Ascoltando questa strepitosa interpretazione di Patricia Petibon, vengono in mente molte riflessioni. Innanzitutto, più passa il tempo, più mi sembra che il valore della ricostruzione filologica – presunta – demandata giustamente a uno studio specialistico e di ricollocazione storica dell’oggetto, in questo caso musicale, non debba necessariamente coincide col compito dei cantanti, dell’orchestra, della regia, il cui valore è quello di indicare suggestioni, immaginazioni, possibili altre strade, in modo da consegnare la musica alle generazioni successive; viva, e non musealizzata. In una messa in scena, in una vocalità, noi non leggiamo l’opera qual è, che non cambia mai, – chi sa dire quale sia il senso definitivo di un’opera è un presuntuoso – ma i nostri tempi, cosa che ci deve interessare quanto l’opera stessa. Fanno veramente pena i cosiddetti melomani che commentano le interpretazioni dei cantanti, spesso con una ferocia che rasenta l’imbecillità, in nome di modelli che non esistono da nessuna parte, di un conservatorismo francamente vomitevole e inutile.
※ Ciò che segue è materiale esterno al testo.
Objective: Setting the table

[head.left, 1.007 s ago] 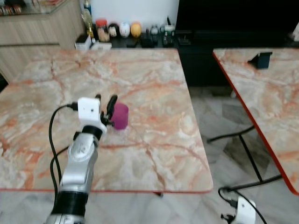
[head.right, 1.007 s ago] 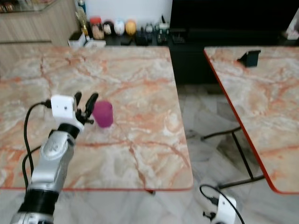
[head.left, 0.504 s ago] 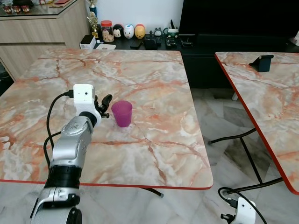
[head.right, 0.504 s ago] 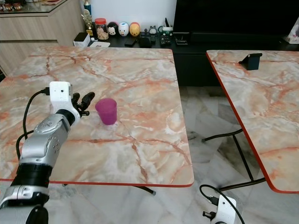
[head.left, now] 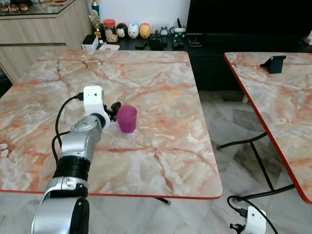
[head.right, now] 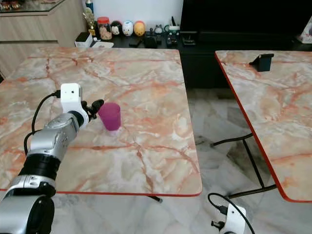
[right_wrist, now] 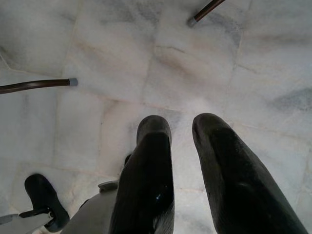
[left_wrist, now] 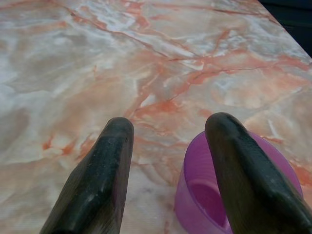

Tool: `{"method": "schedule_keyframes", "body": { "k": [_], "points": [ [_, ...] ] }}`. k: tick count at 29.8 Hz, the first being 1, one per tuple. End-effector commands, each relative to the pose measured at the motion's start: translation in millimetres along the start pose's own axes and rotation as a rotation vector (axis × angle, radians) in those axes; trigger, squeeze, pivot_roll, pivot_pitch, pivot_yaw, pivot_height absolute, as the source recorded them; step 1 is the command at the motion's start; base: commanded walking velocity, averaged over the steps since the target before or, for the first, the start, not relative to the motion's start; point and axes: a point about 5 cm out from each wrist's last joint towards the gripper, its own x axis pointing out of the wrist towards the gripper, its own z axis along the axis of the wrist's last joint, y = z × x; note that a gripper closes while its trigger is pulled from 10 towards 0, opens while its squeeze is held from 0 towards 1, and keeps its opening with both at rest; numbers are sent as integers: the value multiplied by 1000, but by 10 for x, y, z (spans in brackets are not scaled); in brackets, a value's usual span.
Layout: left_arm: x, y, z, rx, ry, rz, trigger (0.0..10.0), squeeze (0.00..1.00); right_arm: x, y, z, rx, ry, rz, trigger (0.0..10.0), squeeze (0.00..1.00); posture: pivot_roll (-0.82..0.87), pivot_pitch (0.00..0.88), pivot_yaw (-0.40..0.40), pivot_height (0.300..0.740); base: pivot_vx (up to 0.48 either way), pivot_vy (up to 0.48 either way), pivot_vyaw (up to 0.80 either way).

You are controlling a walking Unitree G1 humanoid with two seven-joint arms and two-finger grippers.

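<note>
A purple cup (head.left: 126, 118) stands upright on the marble table (head.left: 161, 87), a little left of its middle. My left gripper (head.left: 115, 107) is just to the left of the cup, open, with nothing between its fingers. In the left wrist view one black finger (left_wrist: 243, 175) lies in front of the cup's rim (left_wrist: 195, 195), and the other finger (left_wrist: 105, 170) is over bare marble. My right arm hangs idle low at the right, its gripper (right_wrist: 180, 122) above the floor tiles, fingers close together and empty.
A second marble table (head.left: 273, 102) stands to the right and bears a dark phone stand (head.left: 274, 64). A gap of tiled floor (head.left: 229, 126) with table legs separates the two. Jars and figurines (head.left: 131, 31) line a low cabinet behind, and a wooden counter (head.left: 39, 29) is at back left.
The left gripper drew back from the cup to the left, then came close beside it again. The cup has stayed in place. The head camera shifted a little.
</note>
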Motion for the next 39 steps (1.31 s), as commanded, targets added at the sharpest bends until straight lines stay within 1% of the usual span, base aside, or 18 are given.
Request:
{"method": "schedule_keyframes", "body": {
  "k": [1,4,10,28,33,37,38,39],
  "points": [
    [20,8,22,-13,7,6,10000,0,0,-8,0,7,5,-5,10000,0,-10,0,3,740,0,0,0],
    [31,1,26,-18,10,3,10000,0,0,-5,-3,11,5,-4,10000,0,-12,0,6,740,0,0,0],
    [46,-6,3,31,26,12,10000,0,0,-2,-8,17,6,-4,10000,0,-8,0,5,740,0,0,0],
    [42,-57,-105,52,70,-14,10000,0,-2,-15,-16,25,7,-5,10000,0,-5,0,4,740,0,0,0],
    [44,-114,-141,47,83,-35,10000,0,-3,-20,-19,22,8,-5,10000,0,-6,0,2,740,0,0,0],
    [42,-126,-152,52,86,-37,10000,0,-3,-21,-22,22,9,-5,10000,0,-6,0,3,740,0,0,0],
    [42,-125,-152,54,87,-37,9843,0,-3,-20,-23,23,9,-5,10000,0,-7,0,4,740,0,0,0],
    [41,-122,-152,56,88,-36,8314,0,-3,-20,-24,25,10,-5,10000,0,-8,0,4,740,0,0,0]
  ]
}}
Tornando a Handel: qui la vocalità è a disposizione della teatralità – vedi le pause, complice la direzione musicale e la regia -. Sentiamo, dunque, suoni rotti, rauchi, altro che bel canto del barocco!, cosa che mi fa riflettere profondamente su che cosa sia barocco e su quali stratificazioni si siano poggiate le interpretazioni, proprio in mancanza di prassi musicali. E allora, magari, qui, siamo in presenza di un torto profondo, simile a quello che fa Cecilia Bartoli cantando il primo romanticismo come epigono del barocco, ma chi se ne frega! Ascoltando quest’aria, capisco, per esempio, quali siano stati i lasciti dei modelli, e mi viene in mente immediatamente Il lamento di Arianna di Monteverdi; questo modo di cantare mi sembra proprio una declinazione di tutto il problema, trascinatosi fino al novecento, del rapporto tra recitativo e melodia e si capisce come, a piccoli passi, il recitativo sia diventato una specie di declamato che include anche la melodia – è un caso che i recitativi di Handel siano così brevi, e che poi tutto vada a confluire nell’aria con a capo che, di per sé non risolve la drammaturgia e i suoi nodi, se non in una successione di arie di vario genere, cioè nella totalità di un organismo che si organizza, appunto, come un puzzle? -.
Ma bando alle ciance, ora … Il modo migliore è di ascoltare con animo aperto, lasciando la nostra arpa eolica interiore vibrare al vento della musica.